> _Required action_:
Pull every line that includes the word "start" from the data.

- Opening Delimiter -

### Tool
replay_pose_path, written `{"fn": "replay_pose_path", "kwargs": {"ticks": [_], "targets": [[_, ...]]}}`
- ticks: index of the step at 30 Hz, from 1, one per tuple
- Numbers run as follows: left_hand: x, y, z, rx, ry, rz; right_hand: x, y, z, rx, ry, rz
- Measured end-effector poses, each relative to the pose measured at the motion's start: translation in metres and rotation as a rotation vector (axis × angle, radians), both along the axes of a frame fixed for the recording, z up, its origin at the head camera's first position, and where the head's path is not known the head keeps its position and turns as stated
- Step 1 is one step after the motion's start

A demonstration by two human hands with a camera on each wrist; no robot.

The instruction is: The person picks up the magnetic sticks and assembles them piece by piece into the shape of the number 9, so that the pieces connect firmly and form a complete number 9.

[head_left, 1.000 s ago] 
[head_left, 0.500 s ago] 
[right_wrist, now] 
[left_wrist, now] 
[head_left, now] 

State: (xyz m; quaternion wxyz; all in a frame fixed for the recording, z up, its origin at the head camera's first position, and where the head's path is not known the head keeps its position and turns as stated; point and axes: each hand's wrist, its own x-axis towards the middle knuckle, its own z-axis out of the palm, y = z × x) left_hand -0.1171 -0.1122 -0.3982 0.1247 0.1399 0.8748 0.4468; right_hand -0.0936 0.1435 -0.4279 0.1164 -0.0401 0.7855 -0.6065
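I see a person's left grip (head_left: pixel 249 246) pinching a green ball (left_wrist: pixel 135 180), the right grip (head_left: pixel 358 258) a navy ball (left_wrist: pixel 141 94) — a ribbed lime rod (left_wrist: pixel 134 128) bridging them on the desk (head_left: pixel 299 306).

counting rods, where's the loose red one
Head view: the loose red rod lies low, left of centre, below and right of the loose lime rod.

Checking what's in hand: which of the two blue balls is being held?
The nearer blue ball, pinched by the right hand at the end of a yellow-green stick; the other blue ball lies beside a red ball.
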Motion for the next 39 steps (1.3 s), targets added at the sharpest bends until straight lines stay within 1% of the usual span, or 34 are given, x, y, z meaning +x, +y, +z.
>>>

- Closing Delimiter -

> _Solution below_:
- Measured end-effector poses, each relative to the pose measured at the motion's start: translation in metres and rotation as a rotation vector (axis × angle, radians), both along the axes of a frame fixed for the recording, z up, its origin at the head camera's first position, and where the head's path is not known the head keeps its position and turns as stated
- Step 1 is one step after the motion's start

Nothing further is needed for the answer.